Budaya dapat menjadi faktor penentu manusia dalam berperilaku, untuk menentukan bagaimana perilaku yang dianggap tepat dan bagaimana manusia seharusnya bertindak. Tentu saja hal tersebut juga berpengaruh pada bagaimana cara seseorang dalam menghadapi, merespons, ataupun memecahkan permasalahan yang terjadi dalam interaksinya dengan orang lain.

Rasa ketergantungan terhadap orang lain secara emosional dalam suatu hubungan dapat melibatkan kebutuhan yang berlebihan akan validasi, perhatian, atau persetujuan dari orang lain untuk merasa baik tentang diri sendiri. Kehadiran orang lain dalam hidup kita dapat menjadi sebuah dukungan yang berarti, tetapi kadang ketergantungan emosional terhadap mereka juga dapat menjadi sebuah tantangan yang menghambat pertumbuhan seseorang. Selain itu, ketika seseorang terlalu bergantung pada orang lain, ia cenderung kesulitan mengambil keputusan sendiri, bahkan untuk hal sederhana seperti memilih warna pakaian yang akan dikenakan. 

Masyarakat kolektivisme yang memiliki rasa ketergantungan terhadap orang lain, di masa kecilnya dididik untuk memiliki rasa malu, takut, dan merasa sungkan. Hal ini menyebabkan terbentuknya rasa kepercayaan diri yang rendah, kurang ekspresif, dan kurang adanya inisiatif dalam bertindak.

Dalam dimensi budaya Hofstede terdapat budaya kolektivisme dan individualisme. Dalam budaya individualisme seseorang akan memiliki sifat independen, yang merupakan lawan dari rasa ketergantungan terhadap orang lain. Sehingga segala pilihan dan keputusan ada di tangannya sendiri. 

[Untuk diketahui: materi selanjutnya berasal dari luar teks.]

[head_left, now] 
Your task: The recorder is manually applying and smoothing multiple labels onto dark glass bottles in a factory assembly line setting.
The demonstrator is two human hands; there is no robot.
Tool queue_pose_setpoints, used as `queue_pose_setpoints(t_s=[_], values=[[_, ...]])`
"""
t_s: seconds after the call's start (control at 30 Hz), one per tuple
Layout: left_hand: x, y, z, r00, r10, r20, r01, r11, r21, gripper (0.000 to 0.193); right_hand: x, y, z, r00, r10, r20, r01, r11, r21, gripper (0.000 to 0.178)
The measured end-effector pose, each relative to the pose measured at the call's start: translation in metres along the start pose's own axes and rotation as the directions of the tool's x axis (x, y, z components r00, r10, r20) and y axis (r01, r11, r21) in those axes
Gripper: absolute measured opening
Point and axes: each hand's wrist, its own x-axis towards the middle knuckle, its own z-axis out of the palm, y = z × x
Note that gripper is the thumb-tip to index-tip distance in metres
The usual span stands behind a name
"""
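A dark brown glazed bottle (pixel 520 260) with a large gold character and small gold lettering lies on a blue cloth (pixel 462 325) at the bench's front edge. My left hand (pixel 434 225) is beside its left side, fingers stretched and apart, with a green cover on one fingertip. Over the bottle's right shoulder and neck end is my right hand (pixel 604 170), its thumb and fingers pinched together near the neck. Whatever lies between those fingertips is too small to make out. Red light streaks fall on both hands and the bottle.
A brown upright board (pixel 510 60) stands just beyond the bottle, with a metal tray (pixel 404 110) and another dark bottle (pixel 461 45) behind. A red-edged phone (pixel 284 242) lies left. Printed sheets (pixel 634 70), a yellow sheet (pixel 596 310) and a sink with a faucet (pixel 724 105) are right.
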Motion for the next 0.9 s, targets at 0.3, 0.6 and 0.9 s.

Sedangkan, dalam masyarakat budaya kolektivisme terdapat budaya di mana seseorang sejak lahir hingga seumur hidupnya dijadikan bagian dari suatu kelompok tertentu. Hal ini sering ditemui dalam suatu keluarga besar yang saling melindungi satu sama lain dan menentang kelompok yang bertentangan dengannya. Indonesia merupakan salah satu negara yang memiliki budaya kolektivisme, sehingga masyarakatnya memilih untuk lebih mementingkan kebutuhan kelompoknya.

Apakah semua masyarakat kolektivisme memiliki rasa ketergantungan terhadap orang lain? Tentunya tidak. Bagaimana rasa ketergantungan itu muncul pada diri seseorang dengan ciri-ciri yang telah dijelaskan sebelumnya, sehingga menyebabkan beberapa hal yang dapat merugikan diri sendiri. 

Oleh sebab itu, diperlukan hubungan interdependen yang letaknya berada di tengah-tengah antara kemandirian emosional dan ketergantungan emosional. Hubungan ini merupakan hubungan yang paling sehat, karena seseorang dapat mengenali kebutuhan emosionalnya sendiri dan dapat melakukan upaya dalam memenuhi berbagai kebutuhannya sendiri.

Sebagai individu kita perlu membiasakan diri untuk berusaha melakukan sesuatu dengan kemampuan sendiri terlebih dahulu. Jika memang tidak mampu, barulah kita meminta bantuan orang lain. Dengan demikian, ketergantungan kita pada orang lain hanya sebatas hal-hal yang benar-benar diperlukan, bukan pada semua hal.